Senate passes Zainab Alert Bill amid objections from opposition lawmakers

Pakistan

The Senate on Wednesday passed the Zainab Alert, Response and Recovery Bill, 2019, paving the way for the child protection legislation to become a law more than two years after the body of nine-year-old Zainab Ansari, a rape-murder victim, was found in Kasur in 2018.

The gory incident had sparked outrage in the country and raised questions over the security of children and responsibilities on the part of the authorities concerned to prevent increasing incidents of child abuse in Pakistan.

The bill was presented for approval in the upper house by Minister for Parliamentary Affairs Azam Swati and was passed despite objections to some of its provisions by opposition lawmakers.

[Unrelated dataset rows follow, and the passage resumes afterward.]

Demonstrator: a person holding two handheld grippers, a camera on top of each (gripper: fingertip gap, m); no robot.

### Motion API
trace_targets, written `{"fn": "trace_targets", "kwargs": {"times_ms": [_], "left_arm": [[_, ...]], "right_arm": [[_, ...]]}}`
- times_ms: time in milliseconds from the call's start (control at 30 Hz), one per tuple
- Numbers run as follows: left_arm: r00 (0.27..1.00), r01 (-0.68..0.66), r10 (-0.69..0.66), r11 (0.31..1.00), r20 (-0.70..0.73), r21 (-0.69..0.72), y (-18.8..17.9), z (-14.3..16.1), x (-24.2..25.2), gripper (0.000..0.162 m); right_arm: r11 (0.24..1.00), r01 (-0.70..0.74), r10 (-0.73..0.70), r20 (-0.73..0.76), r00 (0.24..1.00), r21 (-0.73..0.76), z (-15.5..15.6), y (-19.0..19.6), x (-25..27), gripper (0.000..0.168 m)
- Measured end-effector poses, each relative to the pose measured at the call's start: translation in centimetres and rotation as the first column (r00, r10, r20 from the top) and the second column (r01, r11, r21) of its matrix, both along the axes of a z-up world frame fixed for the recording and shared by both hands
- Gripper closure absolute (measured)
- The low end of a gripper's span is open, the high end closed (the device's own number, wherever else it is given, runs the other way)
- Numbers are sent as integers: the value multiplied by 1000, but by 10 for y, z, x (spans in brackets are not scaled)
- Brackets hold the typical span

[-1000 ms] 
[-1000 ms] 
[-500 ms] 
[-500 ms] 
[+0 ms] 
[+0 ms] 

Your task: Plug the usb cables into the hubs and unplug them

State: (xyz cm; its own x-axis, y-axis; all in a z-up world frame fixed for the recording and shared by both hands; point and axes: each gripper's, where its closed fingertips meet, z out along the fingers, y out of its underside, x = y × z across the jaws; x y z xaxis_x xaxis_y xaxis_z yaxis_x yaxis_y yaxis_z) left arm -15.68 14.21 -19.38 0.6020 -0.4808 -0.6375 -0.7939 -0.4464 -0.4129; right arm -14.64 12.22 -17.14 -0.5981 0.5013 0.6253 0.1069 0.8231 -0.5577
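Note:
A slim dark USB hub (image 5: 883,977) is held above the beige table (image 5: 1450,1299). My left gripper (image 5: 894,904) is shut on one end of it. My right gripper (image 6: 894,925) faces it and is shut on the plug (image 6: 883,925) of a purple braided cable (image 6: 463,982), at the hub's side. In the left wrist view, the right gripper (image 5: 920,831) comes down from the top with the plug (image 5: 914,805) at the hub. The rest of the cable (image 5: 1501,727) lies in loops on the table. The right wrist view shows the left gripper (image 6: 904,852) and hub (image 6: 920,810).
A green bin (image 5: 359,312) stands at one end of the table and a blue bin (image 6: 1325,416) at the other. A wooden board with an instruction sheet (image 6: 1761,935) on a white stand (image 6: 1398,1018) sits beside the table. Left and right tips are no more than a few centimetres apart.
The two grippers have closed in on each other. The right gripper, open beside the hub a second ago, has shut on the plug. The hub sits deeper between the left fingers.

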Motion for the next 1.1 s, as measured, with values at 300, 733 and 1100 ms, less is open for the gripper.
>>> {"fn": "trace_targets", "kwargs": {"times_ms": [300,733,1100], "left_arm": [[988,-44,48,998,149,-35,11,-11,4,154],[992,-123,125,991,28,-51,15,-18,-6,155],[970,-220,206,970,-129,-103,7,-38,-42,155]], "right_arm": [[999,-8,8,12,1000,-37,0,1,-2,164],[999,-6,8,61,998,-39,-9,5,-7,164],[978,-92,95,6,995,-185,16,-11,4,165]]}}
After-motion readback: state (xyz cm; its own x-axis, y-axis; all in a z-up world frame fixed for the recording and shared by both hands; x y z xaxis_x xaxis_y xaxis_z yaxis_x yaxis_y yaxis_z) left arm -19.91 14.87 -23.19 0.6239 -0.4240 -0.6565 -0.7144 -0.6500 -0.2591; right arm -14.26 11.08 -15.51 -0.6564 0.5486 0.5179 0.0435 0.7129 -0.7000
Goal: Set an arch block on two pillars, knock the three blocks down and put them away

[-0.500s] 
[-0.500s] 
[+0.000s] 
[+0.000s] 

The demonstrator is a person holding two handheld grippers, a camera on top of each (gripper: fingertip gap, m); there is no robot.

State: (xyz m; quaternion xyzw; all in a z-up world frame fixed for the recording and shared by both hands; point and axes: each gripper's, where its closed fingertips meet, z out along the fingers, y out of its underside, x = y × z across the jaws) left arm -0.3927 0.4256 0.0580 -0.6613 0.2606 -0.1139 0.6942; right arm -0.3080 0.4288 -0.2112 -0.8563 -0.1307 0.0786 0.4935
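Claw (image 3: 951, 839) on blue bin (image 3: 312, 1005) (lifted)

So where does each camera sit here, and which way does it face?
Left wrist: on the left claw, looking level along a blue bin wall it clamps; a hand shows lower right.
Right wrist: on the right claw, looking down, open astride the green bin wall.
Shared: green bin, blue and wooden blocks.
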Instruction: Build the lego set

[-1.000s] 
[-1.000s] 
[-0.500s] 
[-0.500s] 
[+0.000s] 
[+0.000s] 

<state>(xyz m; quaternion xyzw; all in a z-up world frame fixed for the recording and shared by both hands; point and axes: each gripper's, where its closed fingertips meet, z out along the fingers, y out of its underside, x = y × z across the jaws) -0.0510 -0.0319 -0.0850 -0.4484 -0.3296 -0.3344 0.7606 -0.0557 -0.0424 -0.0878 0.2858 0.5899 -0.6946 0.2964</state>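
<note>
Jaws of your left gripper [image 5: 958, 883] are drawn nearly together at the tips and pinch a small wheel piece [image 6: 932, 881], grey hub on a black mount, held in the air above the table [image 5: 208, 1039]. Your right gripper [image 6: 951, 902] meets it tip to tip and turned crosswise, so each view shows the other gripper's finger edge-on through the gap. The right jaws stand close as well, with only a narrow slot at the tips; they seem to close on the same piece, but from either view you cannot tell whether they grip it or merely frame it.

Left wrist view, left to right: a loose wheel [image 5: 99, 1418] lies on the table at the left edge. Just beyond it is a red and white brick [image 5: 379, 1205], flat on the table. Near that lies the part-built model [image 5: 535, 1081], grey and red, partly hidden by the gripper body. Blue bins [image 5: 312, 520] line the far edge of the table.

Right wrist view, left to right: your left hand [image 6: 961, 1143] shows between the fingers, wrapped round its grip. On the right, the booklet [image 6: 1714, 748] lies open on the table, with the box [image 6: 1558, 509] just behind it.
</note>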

The bill, which will have jurisdiction across the country after becoming a law, was already passed by the National Assembly in January this year.

As per the draft then presented in the NA, the maximum punishment under the bill for child abuse and killing is life imprisonment with a fine of Rs1 million, as the proposal of death penalty was rejected by an NA committee. The minimum sentence will be 10 years.

A helpline will be set up to report missing children while the government will establish the Zainab Alert, Response and Recovery Agency (ZARRA) to issue an alert for a missing child. This agency will be led by a director general who will be appointed by the prime minister after public advertisement, according to a copy of the bill seen by Dawn.com.

ZARRA will coordinate with all relevant federal and provincial authorities and law enforcement agencies, and maintain an online database of all children reported missing or abducted with their current status.

Police will inform ZARRA about an incident of a child missing or abducted within two hours of receiving such a report and if the agency directly receives information of a child going missing or having been abducted, it will inform the relevant police station immediately.

PPP Senator Mustafa Nawaz Khokhar, who heads the Senate Functional Committee on Human Rights, informed the house that the committee had held 7-8 meetings to discuss the Zainab Alert bill and made some amendments to it.

He said under existing laws, police often refuse to register a First Information Report when a child is reported missing by his or her parents. This leads to the wastage of crucial initial time after the child’s disappearance.

But under the bill’s provisions, police will be bound to register an FIR within two hours of a child being reported missing by their parents. Police officials failing to comply with this provision will be punished with imprisonment of up to two years and a fine of Rs100,000.

According to the bill, which Khokhar said now covers all crimes against children, special courts will be bound to decide child sexual abuse cases within three months.

He said the committee was ready to incorporate further changes based on proposals by lawmakers to improve the bill.

Zainab was abducted, raped and murdered in 2018 and her body was found in a garbage dump in Kasur on January 9. It was the twelfth such incident to occur within a 10-kilometre radius in the city over a 12-month period.

Later, serial rapist Imran Ali, who had killed Zainab, was arrested and hanged till death in October 2018.

FM Qureshi briefs Senate on Afghan peace deal

Also on Wednesday, Foreign Minister Shah Mehmood Qureshi briefed the Senate on the Afghan peace deal recently signed in Doha, saying: “Pakistan was never a part of the deal. Our role has always been and will always be that of a facilitator.”

The foreign minister maintained that Pakistan cannot take all the responsibility for peace in Afghanistan. “This is a shared responsibility, and all [stakeholders] will have to play their part. It is inappropriate to place all the responsibility on Pakistan.”

“There are many powers, interests and motives [involved],” Qureshi said, adding that the true test of the Afghan leadership begins now. “Can they rise to the occasion and chart a peaceful way forward or not; only time will tell.”